This paper provides an hazard assessment with regard to debris flows for a small catchment in the Alps. The results are finally obtained from simulations with the debris flow version of the model RAMMS. Focus is on simulating different scenarios, defined by different amounts of precipitation and available sediment.

The manuscript is very long. I often had the feeling that it reads like a thesis rather than like a scientific paper. I guess that it is indeed a shortened version of the M.Sc.-thesis of the third author (Reto Aeschbacher). I am quite sure that the thesis was excellent and that the supervisors were delighted about it. But on the other hand, it is not concise and not to the point. Each step is expanded in great detail, which is fine in a thesis, but not in a scientific paper.

As a main point, however, I feel that the results are a bit trivial. If there is more rainfall and more sediment available, the debris flow will be faster and reach a longer runout. And if we separate one big event into two smaller subsequent events, the debris flow will be weaker. For practical purposes (planning etc.), it is undoubtedly useful to have such scenarios available. For an operational application, however, the effort seems to be quite high and the uncertainties are also high.

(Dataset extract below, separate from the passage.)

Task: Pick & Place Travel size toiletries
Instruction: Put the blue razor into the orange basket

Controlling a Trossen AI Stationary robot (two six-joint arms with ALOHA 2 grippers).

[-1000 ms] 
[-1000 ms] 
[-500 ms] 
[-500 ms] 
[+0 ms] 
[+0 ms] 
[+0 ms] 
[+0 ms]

Scientifically, the interplay of precipitation and sediment availability would be the most interesting aspect of debris flows. So what defines the intensity of the debris flow finally? Under which conditions is precipitation the limiting factor and under which conditions sediment availability? Unfortunately, the results presented here are restricted to a line in this 2-D parameter space since sediment availability is assumed to be a function of precipitation. As far as I can see, a single-phase flow model such as RAMMS would not be suitable for going deeper here.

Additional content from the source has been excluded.